The NVIDIA Data Loading Library (DALI) is a library for data loading and pre-processing to accelerate deep learning applications. It provides a collection of highly optimized building blocks for loading and processing image, video and audio data. It can be used as a portable drop-in replacement for built in data loaders and data iterators in popular deep learning frameworks.

Deep learning applications require complex, multi-stage data processing pipelines that include loading, decoding, cropping, resizing, and many other augmentations. These data processing pipelines, which are currently executed on the CPU, have become a bottleneck, limiting the performance and scalability of training and inference.

DALI addresses the problem of the CPU bottleneck by offloading data preprocessing to the GPU. Additionally, DALI relies on its own execution engine, built to maximize the throughput of the input pipeline. Features such as prefetching, parallel execution, and batch processing are handled transparently for the user.

In addition, the deep learning frameworks have multiple data pre-processing implementations, resulting in challenges such as portability of training and inference workflows, and code maintainability.
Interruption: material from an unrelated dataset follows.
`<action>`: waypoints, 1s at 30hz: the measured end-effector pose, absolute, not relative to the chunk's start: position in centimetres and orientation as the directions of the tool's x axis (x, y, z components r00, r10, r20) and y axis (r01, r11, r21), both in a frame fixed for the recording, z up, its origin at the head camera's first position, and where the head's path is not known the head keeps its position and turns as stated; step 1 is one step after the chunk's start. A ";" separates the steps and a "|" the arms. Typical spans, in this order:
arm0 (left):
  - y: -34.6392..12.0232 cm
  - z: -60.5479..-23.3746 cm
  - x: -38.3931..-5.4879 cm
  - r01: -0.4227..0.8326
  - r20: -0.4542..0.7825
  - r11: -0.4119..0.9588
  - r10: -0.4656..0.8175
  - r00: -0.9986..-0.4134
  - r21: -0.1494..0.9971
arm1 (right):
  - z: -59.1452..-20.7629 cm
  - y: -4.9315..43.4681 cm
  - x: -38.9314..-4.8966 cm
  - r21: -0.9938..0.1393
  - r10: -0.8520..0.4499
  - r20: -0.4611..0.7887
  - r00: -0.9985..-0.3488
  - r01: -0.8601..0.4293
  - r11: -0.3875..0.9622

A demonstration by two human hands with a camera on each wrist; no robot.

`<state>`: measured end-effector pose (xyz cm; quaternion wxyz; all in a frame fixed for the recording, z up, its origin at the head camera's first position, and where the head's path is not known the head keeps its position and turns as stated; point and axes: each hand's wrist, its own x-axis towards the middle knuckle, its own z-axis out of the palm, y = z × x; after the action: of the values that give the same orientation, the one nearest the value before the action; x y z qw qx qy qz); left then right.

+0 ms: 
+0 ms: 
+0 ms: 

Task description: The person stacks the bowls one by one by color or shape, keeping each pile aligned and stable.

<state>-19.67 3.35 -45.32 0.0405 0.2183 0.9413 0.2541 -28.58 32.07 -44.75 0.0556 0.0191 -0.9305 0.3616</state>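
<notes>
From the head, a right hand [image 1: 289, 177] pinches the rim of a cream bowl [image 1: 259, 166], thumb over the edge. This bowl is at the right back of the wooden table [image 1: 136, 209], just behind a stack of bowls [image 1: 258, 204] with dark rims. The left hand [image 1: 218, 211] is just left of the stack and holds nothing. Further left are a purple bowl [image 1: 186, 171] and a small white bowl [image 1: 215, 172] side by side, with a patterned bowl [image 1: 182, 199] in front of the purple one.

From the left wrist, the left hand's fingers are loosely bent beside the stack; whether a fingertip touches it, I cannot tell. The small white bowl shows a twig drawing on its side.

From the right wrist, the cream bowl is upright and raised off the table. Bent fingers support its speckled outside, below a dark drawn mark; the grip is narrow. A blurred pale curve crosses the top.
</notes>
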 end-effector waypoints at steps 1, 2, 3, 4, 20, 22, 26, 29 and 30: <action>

Data processing pipelines implemented using DALI are portable because they can easily be retargeted to TensorFlow, PyTorch, MXNet and PaddlePaddle.

DALI Diagram

Highlights

  • Easy-to-use functional style Python API.

  • Multiple data formats support - LMDB, RecordIO, TFRecord, COCO, JPEG, JPEG 2000, WAV, FLAC, OGG, H.264, VP9 and HEVC.

  • Portable accross popular deep learning frameworks: TensorFlow, PyTorch, MXNet, PaddlePaddle.

  • Supports CPU and GPU execution.

  • Scalable across multiple GPUs.

  • Flexible graphs let developers create custom pipelines.

  • Extensible for user-specific needs with custom operators.

  • Accelerates image classification (ResNet-50), object detection (SSD) workloads as well as ASR models (Jasper, RNN-T).

  • Allows direct data path between storage and GPU memory with GPUDirect Storage.

  • Easy integration with NVIDIA Triton Inference Server with DALI TRITON Backend.

  • Open source.